I was distracted from her words by the outfit she wore: a white bikini so brief it was barely there. The swimming pool Bart had ordered was now complete and this was the first day it was ready. Jory's tragic accident was not going to inhibit Bart's style of living.
"Cindy, I wish you would wear those beach coverups at the poolside. And that suit is much too skimpy."
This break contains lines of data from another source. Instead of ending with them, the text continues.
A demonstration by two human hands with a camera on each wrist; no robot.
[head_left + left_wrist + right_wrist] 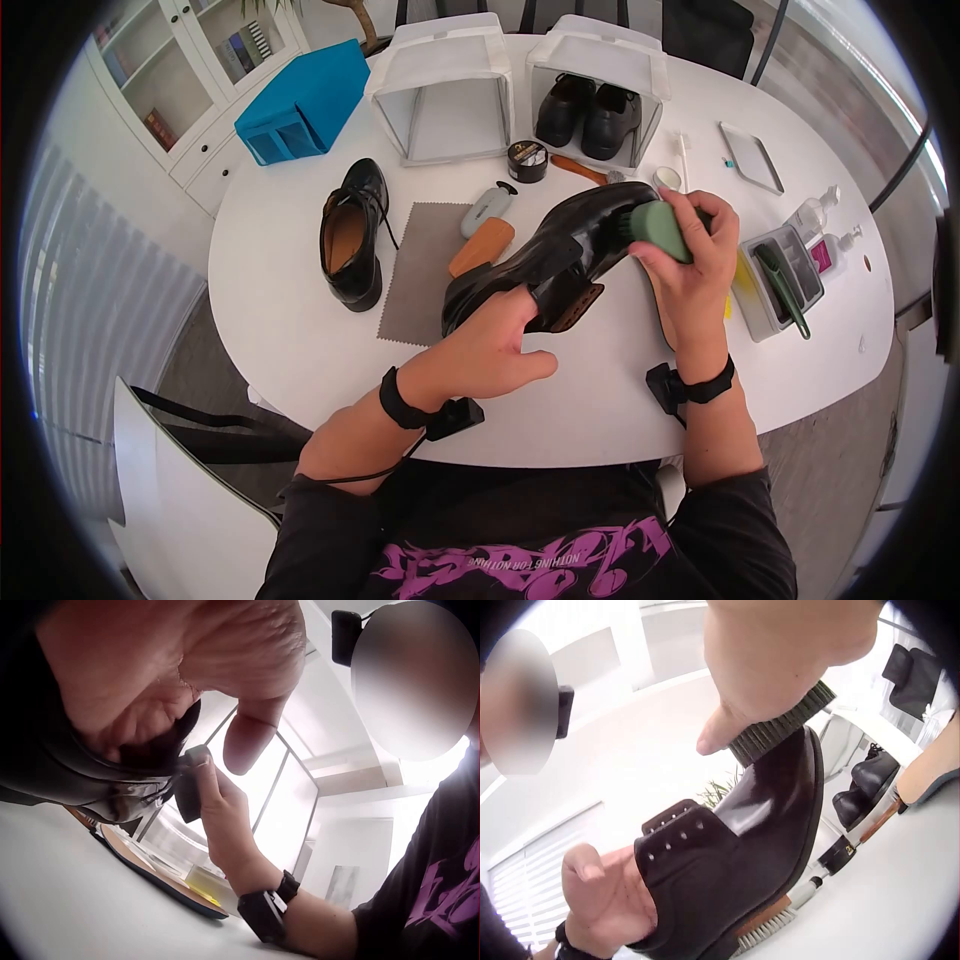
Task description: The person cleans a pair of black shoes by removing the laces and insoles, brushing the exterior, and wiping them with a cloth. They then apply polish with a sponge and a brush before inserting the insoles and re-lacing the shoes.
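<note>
A black lace-up dress shoe is held up over the table, its laces out and eyelets bare in the right wrist view. My left hand reaches into its opening and holds it from inside; the thumb sticks out apart from the leather, and the fingertips are hidden. With thumb and fingers my right hand grips a green-backed brush. Its dark bristles press against the shoe's toe. The matching shoe stands at the left, beside a grey cloth.
A wooden brush and a grey bottle lie by the cloth. Behind are a polish tin, two white boxes, one with black shoes, and a blue box. An insole lies near a caddy at right.
</note>
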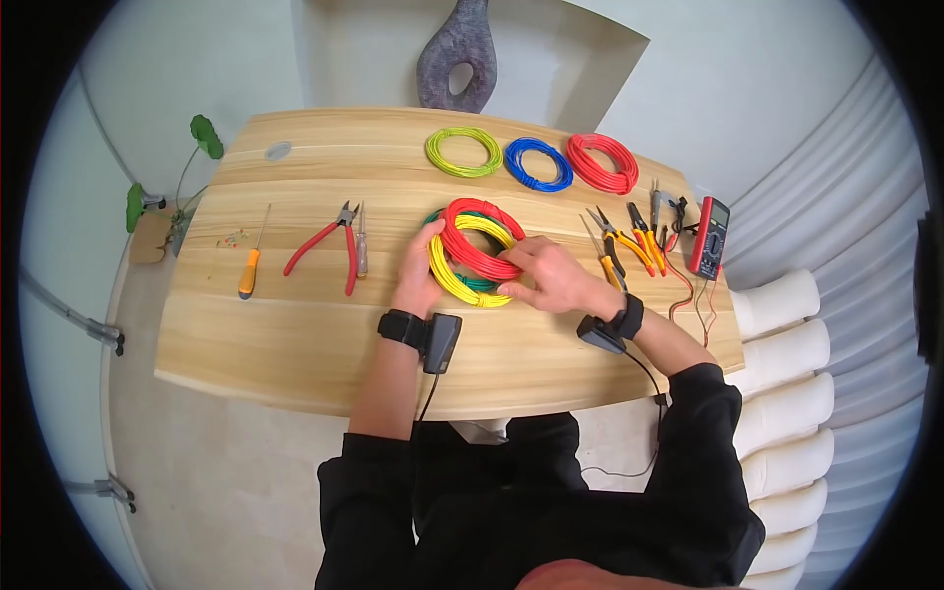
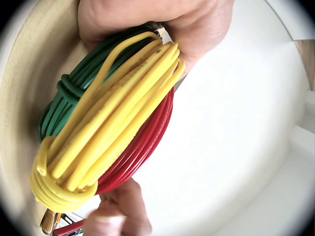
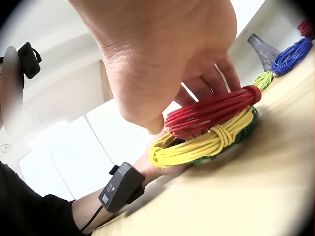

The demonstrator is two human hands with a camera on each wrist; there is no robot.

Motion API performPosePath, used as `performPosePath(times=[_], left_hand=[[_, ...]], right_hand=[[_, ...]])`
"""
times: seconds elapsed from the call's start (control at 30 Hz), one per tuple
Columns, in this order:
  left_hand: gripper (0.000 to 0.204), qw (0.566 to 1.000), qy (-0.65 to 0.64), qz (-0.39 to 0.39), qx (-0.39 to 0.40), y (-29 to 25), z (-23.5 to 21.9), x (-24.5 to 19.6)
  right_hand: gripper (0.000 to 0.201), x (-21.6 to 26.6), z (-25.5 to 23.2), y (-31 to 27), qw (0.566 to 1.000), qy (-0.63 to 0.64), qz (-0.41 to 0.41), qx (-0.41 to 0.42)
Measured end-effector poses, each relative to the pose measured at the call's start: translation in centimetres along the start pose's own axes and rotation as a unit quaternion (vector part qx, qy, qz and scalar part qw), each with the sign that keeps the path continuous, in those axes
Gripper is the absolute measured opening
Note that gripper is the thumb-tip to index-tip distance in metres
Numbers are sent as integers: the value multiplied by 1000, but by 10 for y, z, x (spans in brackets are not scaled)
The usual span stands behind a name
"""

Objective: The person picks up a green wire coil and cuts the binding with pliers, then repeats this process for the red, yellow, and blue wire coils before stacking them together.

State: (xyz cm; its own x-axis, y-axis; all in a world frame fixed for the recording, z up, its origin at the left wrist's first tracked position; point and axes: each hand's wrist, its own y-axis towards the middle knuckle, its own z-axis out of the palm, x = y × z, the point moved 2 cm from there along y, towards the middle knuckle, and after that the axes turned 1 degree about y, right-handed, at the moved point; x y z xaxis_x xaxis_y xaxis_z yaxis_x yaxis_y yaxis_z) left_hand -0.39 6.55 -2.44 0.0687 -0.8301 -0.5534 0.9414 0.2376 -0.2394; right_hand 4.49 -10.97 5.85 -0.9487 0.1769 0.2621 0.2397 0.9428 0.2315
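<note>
Three coils of wire are stacked between the hands in the head view: a red coil (image 1: 455, 239) on top, a yellow coil (image 1: 448, 281) under it and a green coil (image 1: 476, 283) lowest. My left hand (image 1: 420, 270) holds the stack at its left side; in the left wrist view the yellow coil (image 2: 118, 113) and green coil (image 2: 74, 93) run up into that hand. With fingers curled over the rim, my right hand (image 1: 556, 277) grips the right side of the red coil (image 3: 211, 114). Its thumb lies near the yellow coil (image 3: 189, 150).
Yellow-green (image 1: 462, 153), blue (image 1: 538, 165) and red (image 1: 602, 164) coils lie along the back. Diagonal cutters (image 1: 334, 236) and screwdrivers (image 1: 251, 270) lie left; pliers (image 1: 619, 241) and a multimeter (image 1: 710, 238) with leads lie right. A cable trails from each wrist camera.
</note>
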Motion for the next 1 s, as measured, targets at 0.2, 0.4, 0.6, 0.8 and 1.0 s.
performPosePath(times=[0.2, 0.4, 0.6, 0.8, 1.0], left_hand=[[23, 999, -11, -23, 32, 4, -5, -1], [26, 999, -17, -29, 18, 0, 0, 0], [23, 999, -9, -30, 5, -1, 2, 2], [19, 1000, 1, -9, 14, 1, -1, 3], [17, 1000, -10, -4, -10, 3, -1, 6]], right_hand=[[25, 0, 2, 3, 999, -28, 17, 35], [22, -13, -24, 29, 980, 167, 63, -91], [24, -41, -51, 103, 962, 174, 174, -121], [24, -51, 1, 196, 977, -140, -26, -159], [19, -44, 38, 250, 982, -187, -2, -35]])
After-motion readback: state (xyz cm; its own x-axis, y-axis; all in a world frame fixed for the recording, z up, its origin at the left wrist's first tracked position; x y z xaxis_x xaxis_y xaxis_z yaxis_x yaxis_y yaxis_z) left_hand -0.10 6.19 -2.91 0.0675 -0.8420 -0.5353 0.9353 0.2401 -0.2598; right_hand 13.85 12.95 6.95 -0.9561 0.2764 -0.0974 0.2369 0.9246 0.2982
She appeared startled, crestfallen and hurt because I criticized her suit. Glancing down at herself briefly, she shrugged indifferently. "Holy Christ, Momma! Some friends of mine wear string bikinis-- you should see those if you think this one is immodest. Some of my friends wear nothing at all . . ." Her large blue eyes studied mine seriously.
Chris tossed her a towel, which she wrapped around herself. "Momma, I've got to say I don't like the way you make me feel, somehow dirty, like Bart makes me feel--when I came to tell you something I overheard Bart talking about."
"Go on, Cindy," urged Chris.
"Bart was on the telephone. He'd left his door ajar. I heard him talking to an insurance agency." She paused, sat down on our unmade bed and lowered her head before she spoke again. Her soft, silky hair hid her expression. "Mom, Dad, it seems Bart took out some kind of special 'party' insurance in case any of his guests were injured."
"Why, that's not at all unusual," said Chris. "The house is covered by homeowner's insurance . . . but with two hundred guests, he needed plenty of extra insurance that night."
Cindy's head jerked upward. She stared at her father, then at me. A sigh escaped her lips. "I guess it's okay then. I just thought maybe . . . maybe . . ."
"Maybe what?" I asked sharply.
"Momma, you picked up a handful of that sand that spilled from the columns when they broke. Wasn't the sand supposed to be dry? It wasn't dry. Someone made it wet--and that made it heavier. The sand didn't come pouring out like it was supposed to. It made those columns stand upright--and the sand clumped down on Jory like cement. Otherwise Jory wouldn't have been hurt so severely."
"I knew about the insurance," said Chris dully, refusing to meet my eyes. "I didn't know about the wet sand."
Neither Chris nor I could find words to defend Bart. Still, surely, surely he wouldn't want to injure Jory--or kill him? At some point in our lives, we had to believe in Bart, give him the benefit of doubt.
Chris paced our bedroom, his brow deeply wrinkled as he explained one of the stage crew could have put water on the sand, hoping to make the columns steadier. It didn't have to be Bart's orders he was following.
All three of us descended the stairs solemnly, finding Bart outside on the morning terrace with Melodie.
With the mountains in the distance, the woods before them, the gardens lush with blooming flowers, the setting was beautifully romantic. Sunlight filtered through the lacy leaves of the fruit trees, slipped under the brightly striped umbrella that was supposed to shield the occupants seated at the white wrought-iron table.